Iniziano così, i due soci in
affari, un lungo viaggio attraverso tutta la terra di Israele
(Gerusalemme sarà l’ultima tappa, come nei Vangeli). Iesua dice parole
ispirate («Io sono la Parola e la Via»), si richiama spesso alle
profezie di Isaia, sempre più spesso rielabora le frasi che Gaio scrive
per lui. E la gente comincia a credergli, a seguirlo (il pescatore
Simone è il primo discepolo), a offrire danaro per costruire il Nuovo
Tempio. Il patto è che appena avranno raccolto abbastanza soldi,
s’imbarcheranno da Cesarea per Roma dove li aspettano lussi e voluttà.
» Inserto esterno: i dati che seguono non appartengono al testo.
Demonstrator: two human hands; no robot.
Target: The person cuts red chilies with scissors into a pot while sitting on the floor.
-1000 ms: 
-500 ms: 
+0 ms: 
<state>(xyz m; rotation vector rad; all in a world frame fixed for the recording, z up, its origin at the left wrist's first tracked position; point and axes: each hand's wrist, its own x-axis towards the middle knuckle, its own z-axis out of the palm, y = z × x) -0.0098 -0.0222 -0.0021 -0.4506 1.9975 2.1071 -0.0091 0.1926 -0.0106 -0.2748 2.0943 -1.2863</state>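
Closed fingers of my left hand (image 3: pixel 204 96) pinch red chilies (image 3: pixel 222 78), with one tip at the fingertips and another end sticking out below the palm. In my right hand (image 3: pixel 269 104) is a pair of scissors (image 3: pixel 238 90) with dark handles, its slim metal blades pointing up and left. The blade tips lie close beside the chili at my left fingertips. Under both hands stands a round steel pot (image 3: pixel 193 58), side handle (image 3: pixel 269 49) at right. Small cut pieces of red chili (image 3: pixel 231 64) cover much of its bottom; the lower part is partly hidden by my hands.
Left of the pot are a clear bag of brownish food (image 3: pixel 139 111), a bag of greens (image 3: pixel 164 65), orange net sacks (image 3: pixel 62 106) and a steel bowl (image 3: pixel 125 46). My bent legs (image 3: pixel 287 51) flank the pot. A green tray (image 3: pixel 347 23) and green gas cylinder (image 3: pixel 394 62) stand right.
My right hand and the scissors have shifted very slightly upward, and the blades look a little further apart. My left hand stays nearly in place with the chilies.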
Strada facendo, intanto, si presentano storpi, ciechi, ammalati: nessuno
di loro esce guarito da quell’incontro, ma le voci che corrono parlano
di miracoli e portenti. Lazzaro, ormai putrefatto nel sepolcro, non
verrà resuscitato; la donna che perde sangue dopo un po’ viene
allontanata; al padre della bimba cieca, Iesua dice che il Signore ha
concesso a sua figlia di vedere cose che gli altri non vedono.
L’esorcismo dell’indemoniato è una truffa in piena regola, e il vino
della nozze di Cana è un povero trucchetto compiuto grazie a un’anfora
dal doppio fondo. Quanto all’episodio di Cana, qui nel romanzo compare
per la prima e unica volta Maria, la madre, che Iesua però maltratta
trattandola come una donna indegna. E infine, a beneficio di Dan Brown e
di tutti i fanatici delle leggende del Graal, Maria Maddalena è solo
una vecchia sdentata che Iesua scaccia tanto è brutta e molesta.
Poi,
però, succede qualcosa: il bravo prestigiatore comincia a credere alla
propria leggenda, si lascia sedurre dalla devozione che folle sempre più
straripanti gli tributano. E, per inverare quanto disse il profeta
Zaccaria (salirà a Gerusalemme su un asino), vuole andare a sfidare nel
loro covo farisei scribi sadducei. E sarà per lui un appuntamento
fatale.
Scrittore di grande talento e di eclettiche inclinazioni
(un suo libro su Jerry Lee Lewis, Hellfire. Con me all’inferno , è, per
la stampa specializzata, la migliore biografia rock di tutti i tempi),
Tosches si è cimentato con una ricerca sul banchiere Michele Sindona (
Power on Earth. Il mistero Sindona , Alet come il precedente) e con il
racconto della carriera del cantante-attore Dean Martin ( Dino , Dalai).
Nel 2002, con il romanzo La mano di Dante (in Italia, Mondadori),
anticipava il fenomeno Dan Brown: da un lato c’è Dante che all’inizio
del Trecento va in Sicilia in cerca di misteriosi insegnamenti,
dall’altra c’è lo stesso Tosches che ai giorni nostri riceve l’incarico
di cercare in Sicilia il manoscritto originale della Commedia .
Ora,
con Sotto Tiberio , punta al bersaglio grosso, la vita di Gesù com’era
veramente, narrata come fosse una favola morale. A dimostrazione di come
sono gli uomini a creare il loro Dio, e non viceversa, mescolando nel
suo racconto i lasciti di una scrupolosa documentazione con certi
scoperti stratagemmi (il manoscritto ritrovato), senza curarsi di altro
che del senso della sua storia. Dove l’uomo che crea un culto, una
divinità, e così facendo rischia di perdersi nell’oggetto creato, è
condannato a pagare per la sua superbia. Come capita appunto a questo
Iesus umano, troppo umano. Che magari non sa che sulla sua morte si
costruirà qualcosa, il Cristianesimo, che ha attraversato i secoli.